General characteristics
- Type: Submarine
- Displacement: Submarine No.6:; 57 long tons (58 t) surfaced; 64 long tons (65 t) submerged; Submarine No.7:; 78 long tons (79 t) surfaced; 95 long tons (97 t) submerged;
- Length: 22.5 m (73 ft 10 in); 25.5 m (83 ft 8 in) (Submarine No.7);
- Beam: 2.1 m (6 ft 11 in) (Submarine No.6); 2.4 m (7 ft 10 in) (Submarine No.7);
- Draft: 2 m (6 ft 7 in) (Submarine No.6); 2.3 m (7 ft 7 in) (Submarine No.7);
- Installed power: 300 hp (220 kW) (gasoline engines); 22 hp (16 kW) (electric motors);
- Propulsion: Gasoline engines; Electric motors; 1 shaft;
- Speed: 8.5 knots (15.7 km/h; 9.8 mph) surfaced; 4 knots (7.4 km/h; 4.6 mph) submerged;
- Range: 184 nmi (341 km; 212 mi) at 8 knots (surfaced); 12 nmi (22 km; 14 mi) at 4 knots (submerged);
- Test depth: 30.5 metres (100 ft)
- Complement: 16 officers and enlisted
- Armament: 2 × 18 in (460 mm) bow torpedo tubes (2 × torpedoes)
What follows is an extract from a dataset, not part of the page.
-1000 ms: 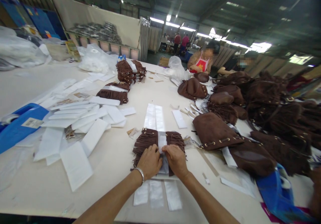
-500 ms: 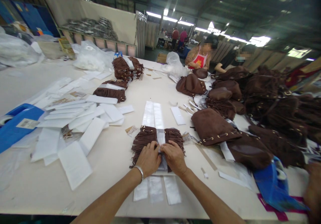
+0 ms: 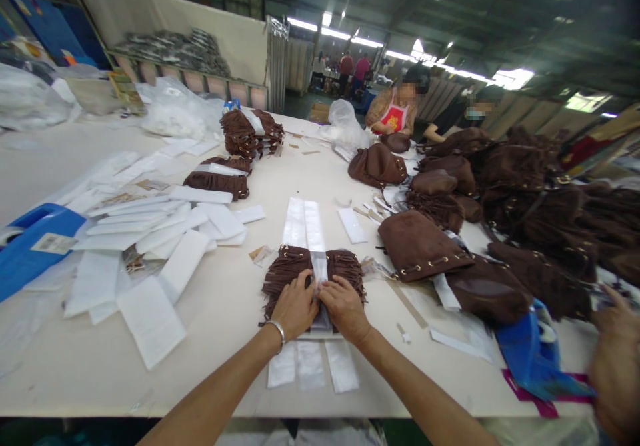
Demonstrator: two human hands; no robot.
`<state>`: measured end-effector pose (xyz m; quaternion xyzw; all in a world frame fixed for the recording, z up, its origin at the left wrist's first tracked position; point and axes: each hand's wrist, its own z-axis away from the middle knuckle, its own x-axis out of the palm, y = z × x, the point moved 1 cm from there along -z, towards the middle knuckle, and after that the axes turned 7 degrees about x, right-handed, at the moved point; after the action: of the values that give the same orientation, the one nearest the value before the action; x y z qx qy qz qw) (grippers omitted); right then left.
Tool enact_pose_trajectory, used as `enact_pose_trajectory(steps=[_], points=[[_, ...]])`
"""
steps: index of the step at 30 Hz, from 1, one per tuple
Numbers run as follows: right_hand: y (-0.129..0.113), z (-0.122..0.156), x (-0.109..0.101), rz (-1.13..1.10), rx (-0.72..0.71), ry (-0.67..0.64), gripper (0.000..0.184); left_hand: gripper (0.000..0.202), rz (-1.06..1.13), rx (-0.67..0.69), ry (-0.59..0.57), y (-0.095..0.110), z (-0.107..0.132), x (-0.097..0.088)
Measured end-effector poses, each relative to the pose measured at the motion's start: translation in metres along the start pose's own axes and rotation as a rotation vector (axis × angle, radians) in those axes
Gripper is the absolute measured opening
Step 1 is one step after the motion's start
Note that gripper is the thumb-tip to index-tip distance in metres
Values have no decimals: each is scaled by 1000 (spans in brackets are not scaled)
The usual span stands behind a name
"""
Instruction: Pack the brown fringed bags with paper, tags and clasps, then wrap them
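A brown fringed bag (image 3: pixel 290 269) with metal eyelets lies flat on the table before me. A translucent white wrapping strip (image 3: pixel 319 266) runs across its middle, between the two fringed halves. My left hand (image 3: pixel 296 305), with a silver bracelet at the wrist, rests on the bag's near part, its fingers bent and closed at the strip. My right hand (image 3: pixel 345 309) meets it from the other side, fingertips pressed together on the same strip. Beyond the bag, white strips (image 3: pixel 296 223) stick out from under it, and more strips (image 3: pixel 341 366) stick out on the near side.
White foam sheets (image 3: pixel 153 323) spread over the left, beside a blue tape dispenser (image 3: pixel 37 243). Wrapped fringed bags (image 3: pixel 217 183) lie farther back. Brown bags (image 3: pixel 425 246) heap up at right, near another blue dispenser (image 3: pixel 525 353) and a co-worker's hand (image 3: pixel 615 346). Two people work opposite.
Both hands stay at the middle of the bag with only small finger shifts. The view has tilted slightly; the co-worker's hand at the right edge shows more.
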<state>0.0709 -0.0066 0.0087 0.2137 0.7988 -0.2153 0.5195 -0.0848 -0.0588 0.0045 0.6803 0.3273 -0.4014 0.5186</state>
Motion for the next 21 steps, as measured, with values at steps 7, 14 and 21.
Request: enact_pose_trajectory(steps=[7,14,21], points=[[-1,6,2,28,2,-12,13,53,-1,-7,38,-2,0,5],[-6,10,2,85,0,-31,12,67,0,-27,133,0,3,10],[-10,13,0,104,33,-18,12,41,-39,66,207,6,10,11]])
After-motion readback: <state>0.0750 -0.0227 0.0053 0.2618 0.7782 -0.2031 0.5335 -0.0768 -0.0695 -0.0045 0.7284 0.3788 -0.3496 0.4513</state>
= Japanese Type 6 submarine =

Submarine class used 1906-1920

The No.6-class submarine (第六型潜水艦, Dairoku-gata sensuikan) was the first class of submarines of the Imperial Japanese Navy built domestically in Japan. Consisting of two vessels, these submarines were highly modified versions of Holland-class vessels designed in the United States.

==Background==
During the Russo-Japanese War, the Japanese government had purchased five modified Holland-class submarines from the Electric Boat Company's Fore River Shipyards in Quincy, Massachusetts. These vessels, known as the Type 1 class were delivered to Japan in knock-down form, and re-assembled at the Yokosuka Naval Arsenal.
However, simultaneously, the Japanese government had obtained copies of the blueprints for the Holland-class submarines, and had assigned Kawasaki Dockyards in Kobe the task of building similar vessels in Japan.
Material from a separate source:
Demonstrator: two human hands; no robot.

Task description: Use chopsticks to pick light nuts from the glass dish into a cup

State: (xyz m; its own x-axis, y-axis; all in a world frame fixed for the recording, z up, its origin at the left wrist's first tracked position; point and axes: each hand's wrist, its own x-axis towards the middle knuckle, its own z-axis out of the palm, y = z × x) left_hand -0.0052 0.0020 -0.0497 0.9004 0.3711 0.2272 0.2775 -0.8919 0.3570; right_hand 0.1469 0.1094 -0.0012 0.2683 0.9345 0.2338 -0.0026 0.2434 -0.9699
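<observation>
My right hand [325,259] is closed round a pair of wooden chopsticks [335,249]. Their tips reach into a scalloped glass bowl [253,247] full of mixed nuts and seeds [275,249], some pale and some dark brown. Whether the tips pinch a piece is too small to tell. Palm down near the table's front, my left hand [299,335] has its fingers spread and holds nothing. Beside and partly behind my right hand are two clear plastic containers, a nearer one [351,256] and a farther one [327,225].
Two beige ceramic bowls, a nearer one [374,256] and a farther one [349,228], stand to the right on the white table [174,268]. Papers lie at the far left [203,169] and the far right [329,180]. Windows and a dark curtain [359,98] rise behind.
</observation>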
==Construction and operational history==
Kawasaki built two boats (Hulls No. 6 and 7), with the help of two American engineers, Chase and Herbert, who had been assistants to John Philip Holland. The Kawasaki-built submarines displaced 63 or 95 tons when submerged, and measured 73 or 84 feet in overall length, respectively, and were thus longer and displaced less than the original five imported Holland-type submarines which had arrived that same year. However, they had almost double the engine power, which gave extra speed and reduced fuel consumption. On the other hand, both vessels could launch only one 18-inch torpedo, and each was manned by 14 sailors, whereas the imported Holland-type submarines could fire two torpedoes and could be operated by 13 sailors.
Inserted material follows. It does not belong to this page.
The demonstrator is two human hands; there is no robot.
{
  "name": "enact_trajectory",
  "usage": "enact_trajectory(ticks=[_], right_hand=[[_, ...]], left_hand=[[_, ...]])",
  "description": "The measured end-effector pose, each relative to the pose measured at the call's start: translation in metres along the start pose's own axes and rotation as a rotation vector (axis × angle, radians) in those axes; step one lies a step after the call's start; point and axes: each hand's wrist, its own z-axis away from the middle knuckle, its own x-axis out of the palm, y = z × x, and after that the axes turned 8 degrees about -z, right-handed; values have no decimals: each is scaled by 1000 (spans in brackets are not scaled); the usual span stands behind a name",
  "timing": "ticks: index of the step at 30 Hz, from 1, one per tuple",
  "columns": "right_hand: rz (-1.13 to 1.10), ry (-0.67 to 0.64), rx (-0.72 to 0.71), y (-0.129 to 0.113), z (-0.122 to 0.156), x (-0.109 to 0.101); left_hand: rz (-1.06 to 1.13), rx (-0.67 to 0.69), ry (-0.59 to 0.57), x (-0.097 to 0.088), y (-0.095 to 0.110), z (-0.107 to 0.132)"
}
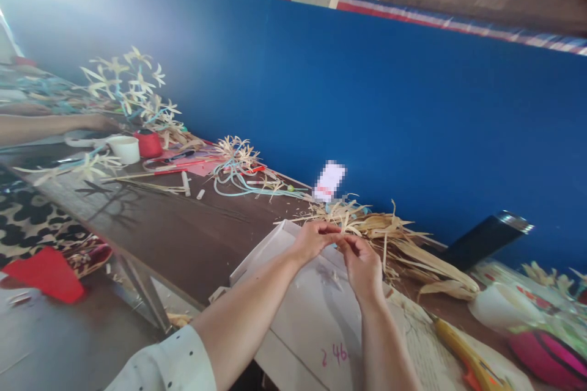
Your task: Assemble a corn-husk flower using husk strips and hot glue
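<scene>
Hands [316, 240] [363, 263] pinch together over white cardboard [316, 311], apparently gripping a pale flower [343, 218].

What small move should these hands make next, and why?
Probably a gentle pinch and slight twist at the fingertips: the left hand and right hand meet above the white cardboard, with pale petal-like strips right by their fingertips. Whatever lies between the fingers is too small to tell, so this is a guess.
</scene>
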Motion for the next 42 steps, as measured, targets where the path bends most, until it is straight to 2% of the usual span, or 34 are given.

The Kaigun Holland #6 was launched at Kobe on 28 September 1905 and was completed six months later at Kure as the first submarine built in Japan. It sank during a training dive in Hiroshima Bay on 15 April 1910. Although the water was only 58 feet deep, there were no provisions for the crew to escape while submerged. The commanding officer, Lieutenant Tsutomu Sakuma, patiently wrote a description of his sailor's efforts to bring the boat back to the surface as their oxygen supply ran out. All of the sailors were later found dead at their duty stations when this submarine was raised the following day. The sailors were regarded as heroes for their calm performance of their duties until death, and the submarine was preserved as a memorial in Kure Until it was dismantled by order of the SCAP in late 1945.

==Ships in class==
- Japanese submarine No-6 (第六潜水艇, Dai-roku sensuikan), laid down 24 November 1904; launched 28 September 1905; commissioned 30 March 1906; reclassified as 2nd class submersible on 4 August 1916, reclassified as 3rd class submarine on 1 April 1919; decommissioned on 1 December 1920. Became a Memorial at Kure Naval Arsenal.
- Japanese submarine No-7 (第七潜水艇, Dai-nana sensuikan), laid down 26 November 1904; launched 28 September 1905; commissioned 30 March 1906; reclassified as 2nd class submersible on 4 August 1916, reclassified as 3rd class submarine on 1 April 1919; decommissioned on 1 December 1920.